→ TASK PROMPT
Every line of the material that follows must be printed again exactly.
___ DATASET EXTRACT ___
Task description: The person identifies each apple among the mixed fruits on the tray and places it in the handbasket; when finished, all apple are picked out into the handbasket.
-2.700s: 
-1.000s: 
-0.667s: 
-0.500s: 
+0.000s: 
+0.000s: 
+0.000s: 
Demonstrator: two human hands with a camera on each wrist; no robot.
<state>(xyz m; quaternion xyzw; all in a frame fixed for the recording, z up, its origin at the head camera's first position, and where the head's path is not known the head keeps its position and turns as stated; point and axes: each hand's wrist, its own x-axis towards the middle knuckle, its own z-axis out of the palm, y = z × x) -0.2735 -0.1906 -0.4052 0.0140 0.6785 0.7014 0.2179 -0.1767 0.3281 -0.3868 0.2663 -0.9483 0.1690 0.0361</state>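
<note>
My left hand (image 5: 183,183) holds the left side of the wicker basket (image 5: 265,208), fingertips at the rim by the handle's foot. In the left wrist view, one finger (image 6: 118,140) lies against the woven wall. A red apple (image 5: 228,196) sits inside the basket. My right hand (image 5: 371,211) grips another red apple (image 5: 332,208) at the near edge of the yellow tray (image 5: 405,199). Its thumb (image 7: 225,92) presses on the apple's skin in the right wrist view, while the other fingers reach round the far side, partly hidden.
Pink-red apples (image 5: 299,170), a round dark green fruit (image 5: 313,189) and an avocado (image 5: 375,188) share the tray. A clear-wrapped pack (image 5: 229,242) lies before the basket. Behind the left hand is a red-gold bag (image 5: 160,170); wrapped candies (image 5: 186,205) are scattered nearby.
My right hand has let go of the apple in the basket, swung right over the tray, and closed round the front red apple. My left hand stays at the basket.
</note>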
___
→ COMPLETED EXERCISE
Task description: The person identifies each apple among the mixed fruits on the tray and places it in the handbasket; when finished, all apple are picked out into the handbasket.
-2.700s: 
-1.000s: 
-0.667s: 
-0.500s: 
+0.000s: 
+0.000s: 
+0.000s: 
Demonstrator: two human hands with a camera on each wrist; no robot.
<state>(xyz m; quaternion xyzw; all in a frame fixed for the recording, z up, its origin at the head camera's first position, and where the head's path is not known the head keeps its position and turns as stated; point and axes: each hand's wrist, its own x-axis towards the middle knuckle, its own z-axis out of the palm, y = z × x) -0.2735 -0.1906 -0.4052 0.0140 0.6785 0.7014 0.2179 -0.1767 0.3281 -0.3868 0.2663 -0.9483 0.1690 0.0361</state>
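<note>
My left hand (image 5: 183,183) holds the left side of the wicker basket (image 5: 265,208), fingertips at the rim by the handle's foot. In the left wrist view, one finger (image 6: 118,140) lies against the woven wall. A red apple (image 5: 228,196) sits inside the basket. My right hand (image 5: 371,211) grips another red apple (image 5: 332,208) at the near edge of the yellow tray (image 5: 405,199). Its thumb (image 7: 225,92) presses on the apple's skin in the right wrist view, while the other fingers reach round the far side, partly hidden.
Pink-red apples (image 5: 299,170), a round dark green fruit (image 5: 313,189) and an avocado (image 5: 375,188) share the tray. A clear-wrapped pack (image 5: 229,242) lies before the basket. Behind the left hand is a red-gold bag (image 5: 160,170); wrapped candies (image 5: 186,205) are scattered nearby.
My right hand has let go of the apple in the basket, swung right over the tray, and closed round the front red apple. My left hand stays at the basket.
</note>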

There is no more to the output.